If you are an Apple computer fan, the hype has reached a frenzy around the anticipated launch of the iTablet on January 27th. Rumors suggest it will be another killer product from Apple and that it will serve all kinds of roles such as a “Kindle killer” to a laptop replacement. If it’s as good as the hype says it is, could it also be the key to legitimizing electronic health records?
Think of all the applications that exist for the iPhone, including medical applications. It seems the biggest limitation is the size of the iPhone device. If all the speculation is correct, the iTablet might just be the right form factor to accelerate medical applications – particularly if it can do everything an iPhone can do, and more!
Could the iTablet be the device that finally makes electronic health records a reality? Think of how it could act as the data input device of choice. Besides Wi-Fi connectivity, the iPhone as a phone also supports 3G wireless connectivity. The iTablet is rumored to also be able to support 3G. If so, the possibilities are endless. The small office practice that doesn’t have, or doesn’t want to support a WI-FI setup could simply use it via 3G for data entry practically anywhere. And, with all the applications available, there are most likely medical journals and reference materials available as well – all for just $1.99.
OK. Lest you think “I’m an Apple” (pun on Microsoft’s latest advertising for Windows 7 – I’m a PC), let’s look at the flip side of the equation. Granted, via Wi-Fi, this could be a slick data entry device, but unless AT&T quadruples overnight, I doubt the current support infrastructure could handle such an increased load. You know, there’s a map for that (as the Verizon dig goes). And that brings me to what I see as the biggest issue with the notion of wireless connectivity for such a device – carrier limitation. As long as Apple continues to be tied to the coattails of AT&T, I don’t see the opportunity for many iTablet applications, since they will probably be similarly encumbered by AT&T restrictions.
This reminds me of the early days of Speech Recognition application, when large companies such as IBM jumped on the marketing bandwagon with specialized medical applications such as IBM MedSpeak/Radiology. That is until they discovered that the market could be sized in the thousands as opposed to the hundreds of thousands of units, and they quickly exited the market.

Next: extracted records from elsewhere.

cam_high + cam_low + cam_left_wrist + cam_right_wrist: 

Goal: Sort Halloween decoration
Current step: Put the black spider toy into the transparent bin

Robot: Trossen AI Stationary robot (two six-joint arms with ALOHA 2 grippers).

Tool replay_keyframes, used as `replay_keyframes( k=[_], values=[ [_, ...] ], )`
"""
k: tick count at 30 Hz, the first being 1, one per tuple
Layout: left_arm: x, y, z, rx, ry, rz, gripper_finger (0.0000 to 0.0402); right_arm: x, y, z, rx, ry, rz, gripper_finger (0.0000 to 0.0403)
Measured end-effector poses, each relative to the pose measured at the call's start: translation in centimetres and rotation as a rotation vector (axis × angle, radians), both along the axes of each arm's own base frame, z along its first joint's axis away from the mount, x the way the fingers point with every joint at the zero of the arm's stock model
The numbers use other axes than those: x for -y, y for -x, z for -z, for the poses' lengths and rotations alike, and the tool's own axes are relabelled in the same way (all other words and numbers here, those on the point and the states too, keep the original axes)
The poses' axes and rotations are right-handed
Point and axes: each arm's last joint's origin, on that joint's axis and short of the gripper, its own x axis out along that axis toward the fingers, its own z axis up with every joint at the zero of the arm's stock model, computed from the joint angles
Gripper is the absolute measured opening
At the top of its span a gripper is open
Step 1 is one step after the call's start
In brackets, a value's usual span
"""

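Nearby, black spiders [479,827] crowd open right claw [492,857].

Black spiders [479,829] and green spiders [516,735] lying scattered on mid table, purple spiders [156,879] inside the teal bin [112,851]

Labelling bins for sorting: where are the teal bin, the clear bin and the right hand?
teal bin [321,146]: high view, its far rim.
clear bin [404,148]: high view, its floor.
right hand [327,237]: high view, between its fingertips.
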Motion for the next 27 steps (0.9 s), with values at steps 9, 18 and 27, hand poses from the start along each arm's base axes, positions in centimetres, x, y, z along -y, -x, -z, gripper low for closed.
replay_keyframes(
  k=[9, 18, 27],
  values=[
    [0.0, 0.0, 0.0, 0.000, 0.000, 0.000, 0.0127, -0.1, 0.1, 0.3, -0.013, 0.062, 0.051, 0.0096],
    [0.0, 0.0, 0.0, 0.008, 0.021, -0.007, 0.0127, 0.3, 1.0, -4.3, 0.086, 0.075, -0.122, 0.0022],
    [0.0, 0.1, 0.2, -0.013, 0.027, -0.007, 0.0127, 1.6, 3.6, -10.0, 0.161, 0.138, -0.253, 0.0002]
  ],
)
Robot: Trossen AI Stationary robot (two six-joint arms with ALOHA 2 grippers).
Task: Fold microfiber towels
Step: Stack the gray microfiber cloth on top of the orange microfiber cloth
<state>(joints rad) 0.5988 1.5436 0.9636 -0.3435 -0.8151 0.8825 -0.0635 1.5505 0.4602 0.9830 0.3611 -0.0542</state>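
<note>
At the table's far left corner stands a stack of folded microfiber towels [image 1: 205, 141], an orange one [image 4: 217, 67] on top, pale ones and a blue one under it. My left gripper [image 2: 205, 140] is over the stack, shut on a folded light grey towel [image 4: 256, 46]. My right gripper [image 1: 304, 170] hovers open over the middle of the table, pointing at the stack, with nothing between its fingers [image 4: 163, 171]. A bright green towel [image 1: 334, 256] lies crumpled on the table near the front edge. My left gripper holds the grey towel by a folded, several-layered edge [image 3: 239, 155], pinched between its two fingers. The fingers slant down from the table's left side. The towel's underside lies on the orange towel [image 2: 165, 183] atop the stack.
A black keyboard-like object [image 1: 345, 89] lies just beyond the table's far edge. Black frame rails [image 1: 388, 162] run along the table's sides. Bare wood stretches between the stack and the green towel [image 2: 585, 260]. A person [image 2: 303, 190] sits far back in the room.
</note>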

The fact is medical applications pale in comparison to general consumer applications. Most market opportunities will never be large enough to be sustained on their own. This makes it difficult for vendors to consider niche opportunities for commercial devices when they are tightly regulated in an open market. If Apple were to realize this, they would open up the iPhone and iTablet to niche applications without going through carrier restrictions.
Palm is a flailing company, but it has seen fit to open up its latest internet-based smart phone devices to multiple carriers (http://news.cnet.com/8301-1035_3-10296775-94.html), including Sprint and Verizon. Perhaps the Palm Pre will finally get some traction against the iPhone (yes, I’m a satisfied Palm Pre customer!).
To comment on my cynicism of the $1.99 application from the iStore, while this is a great moneymaker for Apple in the consumer market, again, it may not be a moneymaker for medical applications. On the other hand, if the device were open and had access to multiple vendor’s application stores, this could represent a whole new business opportunity for medical applications vendors! While it may not be practical to charge for each medical application, there may be opportunities for “pay as you need them” specialized applications.
1. One can only hope that the iTablet is unlike the iPhone in that it is an open device. I fear this is not the case, and while it may be generally available for applications such as medical, it will be restricted by the same constraints as the iPhone.
2. If Apple is smart, they will recognize the medical possibilities, and allow the device to be directly integrated with medical applications, such that medical application providers can bundle the iTablet with their application and resell it. With the floodgates about to open on HiTech/Meaningful Use, this would be an astute strategic move.
3. This all could be for naught if the iTablet doesn’t live up to expectations and is just another tablet PC device. I’m betting that Apple won’t let this happen!
4. Could there be a whole new market opportunity for the iStore of medical applications?
As usual, your comments are welcome.